▶ [WHAT NEEDS TO BE DONE]: Give back the full data, retyped precisely.

Segment Start: DATA PROVIDED

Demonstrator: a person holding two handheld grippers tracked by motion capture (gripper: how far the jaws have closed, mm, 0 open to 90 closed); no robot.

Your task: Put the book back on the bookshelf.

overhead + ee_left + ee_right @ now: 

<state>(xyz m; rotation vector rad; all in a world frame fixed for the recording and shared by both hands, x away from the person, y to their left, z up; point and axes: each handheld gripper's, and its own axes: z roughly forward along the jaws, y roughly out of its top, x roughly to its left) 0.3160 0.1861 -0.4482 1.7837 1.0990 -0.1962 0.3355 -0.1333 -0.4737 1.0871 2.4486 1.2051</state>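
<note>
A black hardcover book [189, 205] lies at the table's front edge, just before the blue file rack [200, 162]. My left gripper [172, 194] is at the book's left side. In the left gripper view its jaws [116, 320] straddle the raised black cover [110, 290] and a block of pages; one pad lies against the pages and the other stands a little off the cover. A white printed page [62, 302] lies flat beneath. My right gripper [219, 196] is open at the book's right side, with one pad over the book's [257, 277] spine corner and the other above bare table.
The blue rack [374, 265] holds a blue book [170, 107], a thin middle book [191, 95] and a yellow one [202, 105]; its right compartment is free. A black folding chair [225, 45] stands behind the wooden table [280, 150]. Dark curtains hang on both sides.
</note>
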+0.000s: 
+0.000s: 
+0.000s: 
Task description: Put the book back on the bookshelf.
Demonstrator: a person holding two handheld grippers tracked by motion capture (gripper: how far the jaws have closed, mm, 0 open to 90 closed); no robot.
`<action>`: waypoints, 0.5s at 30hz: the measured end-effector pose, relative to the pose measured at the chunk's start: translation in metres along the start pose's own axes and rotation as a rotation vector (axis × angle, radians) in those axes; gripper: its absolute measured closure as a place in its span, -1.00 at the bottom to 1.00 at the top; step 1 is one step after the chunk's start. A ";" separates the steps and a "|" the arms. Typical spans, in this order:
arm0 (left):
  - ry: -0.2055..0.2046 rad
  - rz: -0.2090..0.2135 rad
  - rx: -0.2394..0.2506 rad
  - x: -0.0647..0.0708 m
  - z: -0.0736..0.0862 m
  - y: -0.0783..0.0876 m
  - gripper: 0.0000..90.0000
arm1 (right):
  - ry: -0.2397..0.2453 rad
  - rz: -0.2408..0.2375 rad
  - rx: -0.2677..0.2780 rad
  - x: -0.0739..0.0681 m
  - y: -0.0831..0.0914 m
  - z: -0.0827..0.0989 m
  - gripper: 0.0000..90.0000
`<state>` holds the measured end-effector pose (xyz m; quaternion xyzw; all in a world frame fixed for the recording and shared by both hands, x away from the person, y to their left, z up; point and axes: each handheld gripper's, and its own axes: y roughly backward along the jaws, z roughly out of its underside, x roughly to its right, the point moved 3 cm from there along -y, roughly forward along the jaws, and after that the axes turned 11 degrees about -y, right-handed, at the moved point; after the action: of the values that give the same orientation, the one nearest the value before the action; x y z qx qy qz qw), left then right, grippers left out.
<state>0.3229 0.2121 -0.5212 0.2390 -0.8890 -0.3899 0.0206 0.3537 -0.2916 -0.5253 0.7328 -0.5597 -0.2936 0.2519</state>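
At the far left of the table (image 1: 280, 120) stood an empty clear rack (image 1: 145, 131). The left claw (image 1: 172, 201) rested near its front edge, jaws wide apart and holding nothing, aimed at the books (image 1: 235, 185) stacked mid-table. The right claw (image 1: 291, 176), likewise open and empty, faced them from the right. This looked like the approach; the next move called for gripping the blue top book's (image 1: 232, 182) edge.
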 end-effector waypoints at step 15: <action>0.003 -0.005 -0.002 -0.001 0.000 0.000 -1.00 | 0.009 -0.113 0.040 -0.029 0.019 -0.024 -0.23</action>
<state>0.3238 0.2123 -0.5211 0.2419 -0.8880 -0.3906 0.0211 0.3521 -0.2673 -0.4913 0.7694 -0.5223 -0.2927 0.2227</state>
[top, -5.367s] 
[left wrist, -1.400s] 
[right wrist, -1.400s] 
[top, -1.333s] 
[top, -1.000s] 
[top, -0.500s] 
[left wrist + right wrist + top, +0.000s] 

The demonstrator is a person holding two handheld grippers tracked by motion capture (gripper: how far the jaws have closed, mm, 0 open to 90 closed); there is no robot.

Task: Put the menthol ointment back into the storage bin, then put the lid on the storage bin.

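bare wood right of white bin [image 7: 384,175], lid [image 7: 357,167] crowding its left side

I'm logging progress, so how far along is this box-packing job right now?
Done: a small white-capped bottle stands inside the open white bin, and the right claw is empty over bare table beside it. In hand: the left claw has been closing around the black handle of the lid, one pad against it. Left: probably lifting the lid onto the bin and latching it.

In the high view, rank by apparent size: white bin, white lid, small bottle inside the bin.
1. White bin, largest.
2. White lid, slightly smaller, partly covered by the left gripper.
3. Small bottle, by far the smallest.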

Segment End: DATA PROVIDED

▶ [EXPECTED OUTPUT]:
Demonstrator: a person holding two handheld grippers tracked by motion capture (gripper: how far the jaws have closed, mm, 0 open to 90 closed); no robot.

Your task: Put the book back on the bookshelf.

overhead + ee_left + ee_right @ now: 

<state>(xyz m; rotation vector rad; all in a world frame fixed for the recording and shared by both hands, x away from the person, y to their left, z up; point and axes: each handheld gripper's, and its own axes: z roughly forward along the jaws, y roughly out of its top, x roughly to its left) 0.3160 0.1861 -0.4482 1.7837 1.0990 -0.1962 0.3355 -0.1333 -0.4737 1.0871 2.4486 1.2051</state>
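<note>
A black hardcover book [189, 205] lies at the table's front edge, just before the blue file rack [200, 162]. My left gripper [172, 194] is at the book's left side. In the left gripper view its jaws [116, 320] straddle the raised black cover [110, 290] and a block of pages; one pad lies against the pages and the other stands a little off the cover. A white printed page [62, 302] lies flat beneath. My right gripper [219, 196] is open at the book's right side, with one pad over the book's [257, 277] spine corner and the other above bare table.
The blue rack [374, 265] holds a blue book [170, 107], a thin middle book [191, 95] and a yellow one [202, 105]; its right compartment is free. A black folding chair [225, 45] stands behind the wooden table [280, 150]. Dark curtains hang on both sides.
</note>
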+0.000s: 
+0.000s: 
+0.000s: 
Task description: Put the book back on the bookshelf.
Demonstrator: a person holding two handheld grippers tracked by motion capture (gripper: how far the jaws have closed, mm, 0 open to 90 closed); no robot.
`<action>`: waypoints, 0.5s at 30hz: the measured end-effector pose, relative to the pose measured at the chunk's start: translation in metres along the start pose's own axes and rotation as a rotation vector (axis × angle, radians) in those axes; gripper: its absolute measured closure as a place in its span, -1.00 at the bottom to 1.00 at the top; step 1 is one step after the chunk's start. A ";" separates the steps and a "|" the arms. Typical spans, in this order:
arm0 (left):
  - ry: -0.2055..0.2046 rad
  - rz: -0.2090..0.2135 rad
  - rx: -0.2394..0.2506 rad
  - x: -0.0647..0.0708 m
  - z: -0.0736..0.0862 m
  - y: -0.0783..0.0876 m
  - gripper: 0.0000..90.0000
arm1 (right):
  - ry: -0.2397..0.2453 rad
  - rz: -0.2408..0.2375 rad
  - rx: -0.2677..0.2780 rad
  - x: -0.0739..0.0681 m
  - y: -0.0831..0.0914 m
  - z: -0.0827..0.0989 m
  - gripper: 0.0000..90.0000
`<state>` holds the measured end-effector pose (xyz m; quaternion xyzw; all in a world frame fixed for the recording and shared by both hands, x away from the person, y to their left, z up; point and axes: each handheld gripper's, and its own axes: y roughly backward along the jaws, z roughly out of its underside, x roughly to its right, the point moved 3 cm from there along -y, roughly forward along the jaws, and after that the axes turned 11 degrees about -y, right-handed, at the moved point; after the action: of the values that give the same orientation, the one nearest the value before the action; x y z qx qy qz qw), left then right, grippers left out.
<state>0.3229 0.2121 -0.5212 0.2390 -0.8890 -0.3899 0.0206 0.3537 -0.2916 -0.5253 0.7328 -0.5597 -0.2936 0.2519</state>
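At the far left of the table (image 1: 280, 120) stood an empty clear rack (image 1: 145, 131). The left claw (image 1: 172, 201) rested near its front edge, jaws wide apart and holding nothing, aimed at the books (image 1: 235, 185) stacked mid-table. The right claw (image 1: 291, 176), likewise open and empty, faced them from the right. This looked like the approach; the next move called for gripping the blue top book's (image 1: 232, 182) edge.
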 end-effector waypoints at step 15: <action>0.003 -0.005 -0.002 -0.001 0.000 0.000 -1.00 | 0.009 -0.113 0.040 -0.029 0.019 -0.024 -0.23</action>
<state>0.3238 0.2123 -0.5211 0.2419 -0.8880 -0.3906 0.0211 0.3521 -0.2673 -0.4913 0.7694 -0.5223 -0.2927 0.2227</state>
[top, -5.367s] 
[left wrist, -1.400s] 
[right wrist, -1.400s] 
[top, -1.333s] 
[top, -1.000s] 
[top, -0.500s] 
[left wrist + right wrist + top, +0.000s] 

The demonstrator is a person holding two handheld grippers tracked by motion capture (gripper: how far the jaws have closed, mm, 0 open to 90 closed); there is no robot.

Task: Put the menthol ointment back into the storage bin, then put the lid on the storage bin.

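bare wood right of white bin [image 7: 384,175], lid [image 7: 357,167] crowding its left side

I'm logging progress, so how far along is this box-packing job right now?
Done: a small white-capped bottle stands inside the open white bin, and the right claw is empty over bare table beside it. In hand: the left claw has been closing around the black handle of the lid, one pad against it. Left: probably lifting the lid onto the bin and latching it.

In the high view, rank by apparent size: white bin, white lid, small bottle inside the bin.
1. White bin, largest.
2. White lid, slightly smaller, partly covered by the left gripper.
3. Small bottle, by far the smallest.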

The work on the exercise is done.